Playing (with) Video

So you want to play some video? Shouldn't be too hard, right? Just download some video playing library and call the play_video() function. Easy-peasy-lemon-squeezy.

Well, you have to make sure that the video is encoded correctly, that the library works on all platforms and plays nice with your memory, file, sound and streaming abstractions, and that the audio and video doesn't desynchronize, which for some inexplicable reason seems to be a huge problem.

But this is just technical stuff. We can deal with that. What is worse is that video playback is also a legal morass.

There are literally thousands of broad patents covering different aspects of video decompression. If you want to do some video coding experiments of your own you will have to read, understand and memorize all these patents so that you can carefully tip-toe your code and algorithms around them.

Of course, if you had a big enough pool of patents of your own you might not have to care as much, since if someone sued you, you could sue them right back with something from your own stockpile. Mutually assured destruction through lawyers. Ah, the wonderful world of software patents.

So, creating your own solution is pretty much out of the question. You have to pick one of the existing alternatives and do the best you can with it. In this article I'm going to look at some different options and discuss the advantages and drawbacks of each one:

Just say no
Bink
Platform specific
H.264
WebM

There are other alternatives that didn't make it to this list, such as Dirac, Theora, and DivX. I've decided to focus on these five, since in my view H.264 is the best of the commercial formats and WebM the most promising of the "free" ones.

An initial idea might be: Why not just do whatever it is VLC does? Everybody's favorite video player plays pretty much whatever you throw at it and is open source software.

Unfortunately that doesn't work, for two reasons. First, VLC:s code is a mix of GPL and LGPL stuff. Even if you just use the LGPL parts you will run into trouble on platforms that don't support dynamic linking. Second, the VLC team doesn't really care about patents and just infringe away. You can probably not afford to do the same. (As a result, there is a very real threat that VLC might be sued out of existence.)

A quick introduction

Before we start looking at the alternatives I want to say something short about what a video file is, since there is some confusion in the matter, even among educated people.

A video file has three main parts:

Video data (H.264, DivX, Theora, VP8, ...)
Audio data (MP3, AAC, Vorbis, ...)
A container format (Avi, Mkv, MP4, Ogg, ...)

The container format is just a way of packing together the audio and video data in a single file, together with some additional information.

The simplest possible container format would be to just concatenate the audio data to the video data and be done with it. But typically we want more functionality. We want to be able to stream the content, i. e. start playing it before we have downloaded the whole file, which means that audio and video data must be multiplexed. We also want to be able to quickly seek to specific time codes, so we may need an index for that. We might also want things like audio tracks in different languages, subtitling, commentary, DVD menus, etc.

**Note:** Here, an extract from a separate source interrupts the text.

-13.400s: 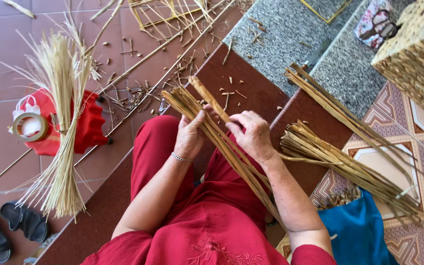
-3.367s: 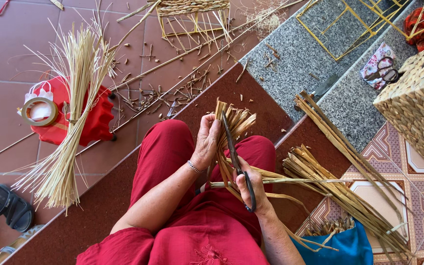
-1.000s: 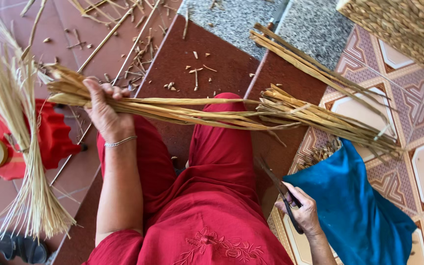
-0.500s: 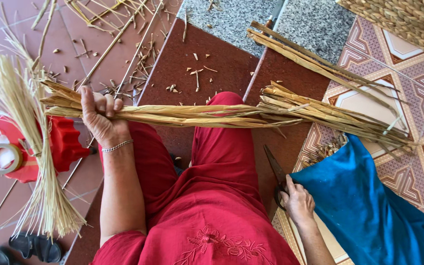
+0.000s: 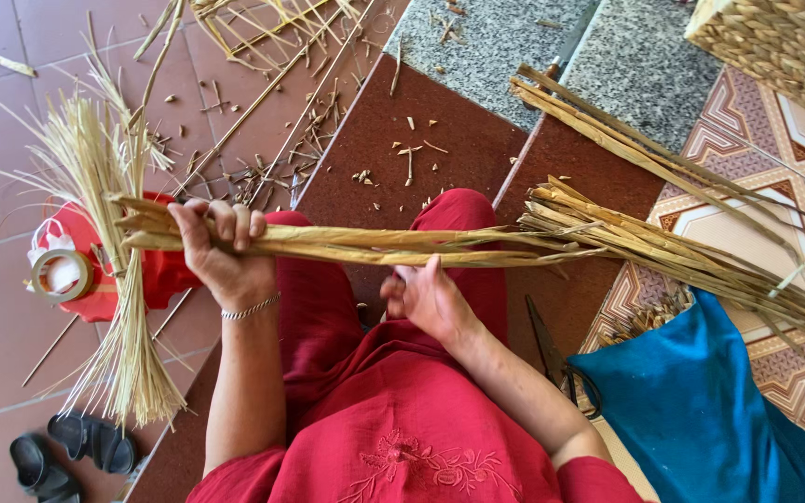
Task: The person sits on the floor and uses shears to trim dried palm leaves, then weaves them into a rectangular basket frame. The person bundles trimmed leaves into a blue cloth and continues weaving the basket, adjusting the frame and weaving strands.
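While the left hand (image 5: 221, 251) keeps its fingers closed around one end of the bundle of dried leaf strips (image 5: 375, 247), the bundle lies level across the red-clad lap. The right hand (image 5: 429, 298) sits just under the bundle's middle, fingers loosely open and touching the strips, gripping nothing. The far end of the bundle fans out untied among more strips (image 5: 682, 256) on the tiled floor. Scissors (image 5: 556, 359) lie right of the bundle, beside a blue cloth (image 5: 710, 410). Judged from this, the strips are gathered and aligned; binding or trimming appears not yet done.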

Container formats can become quite intricate once you start to add all this stuff.

A common source of confusion is that the extension of a video file (.avi, .mkv, .mp4, .ogg) only tells you the container format, not the codecs used for the audio and video data in the container. So a video player may fail to play a file even though it understands the container format (because it doesn't understand what's inside it).

Option 1: Just say no

Who says there has to be video in a game? The alternative is to do all cut scenes, splash screens, logos, etc in-game and use the regular renderer for everything. As technology advances and real-time visuals come closer and closer in quality to offline renders, this becomes an increasingly attractive option. It also has a number of advantages:

You can re-use the in-game content.
Production is simpler. If you change something you don't have to re-render the entire movie.
You don't have to decide on resolution and framerate, everything is rendered at the user's settings.
You can dynamically adapt the content, for example dress the players in their customized gear.
Having everything be "in-game visuals" is good marketing.

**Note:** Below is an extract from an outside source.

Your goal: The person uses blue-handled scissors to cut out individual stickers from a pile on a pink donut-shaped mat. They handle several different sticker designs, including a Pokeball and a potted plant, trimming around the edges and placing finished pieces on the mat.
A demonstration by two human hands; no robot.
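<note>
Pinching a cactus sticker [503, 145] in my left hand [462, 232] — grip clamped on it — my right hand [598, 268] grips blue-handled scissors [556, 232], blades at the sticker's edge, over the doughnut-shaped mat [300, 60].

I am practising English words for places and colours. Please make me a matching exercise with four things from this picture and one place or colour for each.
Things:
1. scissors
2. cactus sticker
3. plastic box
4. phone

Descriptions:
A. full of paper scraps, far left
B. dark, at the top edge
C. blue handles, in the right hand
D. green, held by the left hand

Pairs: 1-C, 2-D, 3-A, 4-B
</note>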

If I was making a game I would do everything in-game. But I'm not, I'm making an engine. And I can't really tell my customers what they can and cannot do. The fact is that there are a number of legitimate reasons for using video:

Some scenes are too complex to be rendered in-game.
Producing videos can be simpler than making in-game content, since it is easier to outsource. Anybody can make a video, but only the core team can make in-game content and they may not have much time left on their hands.
Playing a video while streaming in content can be used to hide loading times. An in-game scene could be used in the same way, but a high-fidelity in-game scene might require too much memory, not leaving enough for the content that is streaming in.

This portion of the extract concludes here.